Sübhânallahi ve bi-hamdihî zikrinin önemini Resûl-i Ekrem sallallahu aleyhi ve sellem Efendimiz muhtelif ifadelerle dile getirmiştir.

Bir hadisinde “Bir kimse günde yüz defa sübhânallahi ve bi-hamdihî derse, onun günahları deniz köpüğü kadar bile olsa hepsi bağışlanır” buyurmuştur. Yine sübhânallahi ve bi-hamdihî diyen kimseye “cennette bir hurma ağacı dikileceğini” müjdelemiştir. Tövbe ve istiğfâr etmenin faziletini ve değerini ise üzerinde durduğumuz bu konudaki hadislerden anlamaktayız.

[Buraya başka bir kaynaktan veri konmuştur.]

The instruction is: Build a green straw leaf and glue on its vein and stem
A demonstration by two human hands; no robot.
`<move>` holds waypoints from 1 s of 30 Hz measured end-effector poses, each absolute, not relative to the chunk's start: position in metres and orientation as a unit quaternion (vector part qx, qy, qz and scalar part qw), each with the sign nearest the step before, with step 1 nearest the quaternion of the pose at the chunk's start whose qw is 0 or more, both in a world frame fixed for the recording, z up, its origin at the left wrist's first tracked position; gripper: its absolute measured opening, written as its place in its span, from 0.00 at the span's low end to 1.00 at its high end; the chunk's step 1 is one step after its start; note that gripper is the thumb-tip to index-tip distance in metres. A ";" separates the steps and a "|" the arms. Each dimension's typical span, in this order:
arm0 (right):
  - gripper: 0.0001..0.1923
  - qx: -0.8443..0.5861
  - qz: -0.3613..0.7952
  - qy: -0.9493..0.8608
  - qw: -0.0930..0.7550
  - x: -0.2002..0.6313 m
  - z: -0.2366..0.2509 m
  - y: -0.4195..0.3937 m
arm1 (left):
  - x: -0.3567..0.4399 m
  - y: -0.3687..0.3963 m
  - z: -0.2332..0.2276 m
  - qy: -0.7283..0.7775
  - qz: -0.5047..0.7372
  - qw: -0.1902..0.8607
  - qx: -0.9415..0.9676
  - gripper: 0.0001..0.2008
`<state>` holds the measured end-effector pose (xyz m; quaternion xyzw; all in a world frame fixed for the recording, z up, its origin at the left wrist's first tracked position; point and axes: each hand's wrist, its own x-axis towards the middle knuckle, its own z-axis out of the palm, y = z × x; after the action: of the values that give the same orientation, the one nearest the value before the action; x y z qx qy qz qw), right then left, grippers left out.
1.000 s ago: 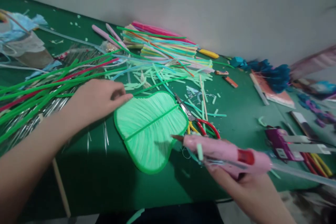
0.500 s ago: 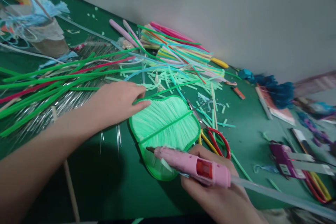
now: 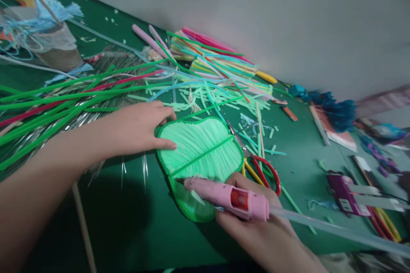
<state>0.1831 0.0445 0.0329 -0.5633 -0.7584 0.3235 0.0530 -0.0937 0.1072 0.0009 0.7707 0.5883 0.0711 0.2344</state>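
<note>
Fingers [image 3: 166, 146] of the left hand [image 3: 137, 128] are lying together and flat, pressing on the upper left edge of the green leaf shape [image 3: 200, 153], apparently pinning it to the green table [image 3: 128, 222] so it is not sliding under the nozzle. The right hand [image 3: 265, 230] is curling its fingers tightly around the pink glue gun [image 3: 224, 194], tilting the nozzle down so the tip is sitting at the leaf's midrib, near its lower left rim; a clear glue stick [image 3: 336, 230] is jutting out of the gun's back, away from the leaf. The leaf is lying flat in the middle of the table, just in front of the person. Touching the leaf's right edge, red-handled scissors [image 3: 259, 166] are lying open. Beyond the leaf, toward the wall, cut green straw pieces [image 3: 205, 94] and a heap of coloured straws [image 3: 218, 62] are spreading out. Left of the leaf, long green straws [image 3: 64, 98] are fanning across the table. Well to the right of the leaf, a purple tool [image 3: 344, 187] is resting.
</note>
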 end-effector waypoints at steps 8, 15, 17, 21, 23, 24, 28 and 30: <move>0.12 -0.545 0.346 -0.757 0.097 0.183 0.030 0.044 | -0.095 0.107 -0.001 0.588 0.069 0.224 0.774 0.34; 0.13 -0.543 0.328 -0.769 0.084 0.178 0.031 0.048 | -0.095 0.107 -0.001 0.591 0.073 0.222 0.772 0.34; 0.13 -0.539 0.325 -0.772 0.085 0.178 0.031 0.048 | -0.095 0.107 -0.001 0.590 0.069 0.223 0.773 0.34; 0.11 -0.516 0.322 -0.789 0.089 0.179 0.031 0.047 | -0.095 0.107 -0.001 0.588 0.064 0.221 0.776 0.33; 0.11 -0.516 0.331 -0.786 0.081 0.180 0.031 0.047 | -0.095 0.107 -0.001 0.590 0.063 0.219 0.775 0.33; 0.11 -0.517 0.335 -0.784 0.077 0.180 0.032 0.047 | -0.095 0.107 -0.001 0.590 0.063 0.218 0.775 0.34; 0.11 -0.519 0.320 -0.789 0.074 0.179 0.033 0.046 | -0.095 0.107 -0.001 0.587 0.062 0.217 0.778 0.33; 0.11 -0.526 0.310 -0.789 0.073 0.179 0.033 0.046 | -0.095 0.108 -0.001 0.587 0.061 0.219 0.777 0.33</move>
<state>0.1789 0.0461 0.0327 -0.5255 -0.7887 0.3104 0.0732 -0.0950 0.1075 -0.0009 0.7771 0.5871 0.0609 0.2187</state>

Resûlullah sallallahu aleyhi ve sellem’in Rabbine kavuşacağını bildiği günlerde bu zikri dilinden düşürmemesi, onun önemini göstermeye yeterlidir.

Nebiyy-i Muhterem sallallahu aleyhi ve sellem Efendimiz, hem tesbihi hem hamdi hem de tövbe ve istiğfârı ihtiva eden bu zikri, Mekke’nin fethinden sonra kıldığı namazlarda, özellikle bu namazların rükû ve secdesinde çokça okumaya başlamıştı. Hz. Âişe radıyallahu anha bunun sebebini sordu. Peygamber aleyhisselâm da “Rabbim bana ümmetimde bir alâmet göreceğimi, onu gördüğüm zaman bu zikri çokça söylememi emretmişti. Ben de alâmeti gördüm” buyurdu. (Müslim, Salât 220) Demek oluyor ki Resûl-i Ekrem sallallahu aleyhi ve sellem Efendimiz Mekke’nin Müslümanların eline geçmesinden, Müslümanların düşmanları karşısında büyük bir zafer kazanmasından ötürü Allah’a şükrünü, hamdini ifade ediyordu.

Bunu ona, “İzâ câe nasrullâhi ve’l-feth” diye başlayan 110. Nasr sûresini göndermekle Cenâb-ı Hak emretmiş ve “Allah'ın yardımı ve zaferi gelip de insanların bölük bölük Allah'ın dinine girmekte olduklarını gördüğün vakit, Rabbine hamdederek O'nu tesbih et ve O'ndan mağfiret dile. Çünkü O, tövbeleri çok kabul edendir” buyurmuştu.

Nasr sûresi, Resûl-i Ekrem’e vefatının yaklaştığını da haber veriyordu. İşte bu sebeple Allah'ın Resûlü sallallahu aleyhi ve sellem, hadisimizde Hz. Âişe annemizin de dediği gibi, vefatından önce Rabbine bol bol hamdediyor, O’nu tesbih ediyor, O’ndan bağışlanma diliyordu.

Hadisten Öğrendiklerimiz

  1. Resûlullah sallallahu aleyhi ve sellem Efendimiz vefatının yaklaştığını öğrenince, Cenâb-ı Hakk’ın emrine uyarak, hadisimizde geçen zikri bol bol söylediği gibi, biz de belli bir yaştan sonra dünyaya vedâ etme zamanının yaklaştığını daha çok düşünmeli ve bu zikri daha çok okumalıyız.
  2. Peygamber-i Zîşân Efendimiz bizim biricik örneğimizdir. Onun izinden gitmeli, yaptığını yapmalıyız.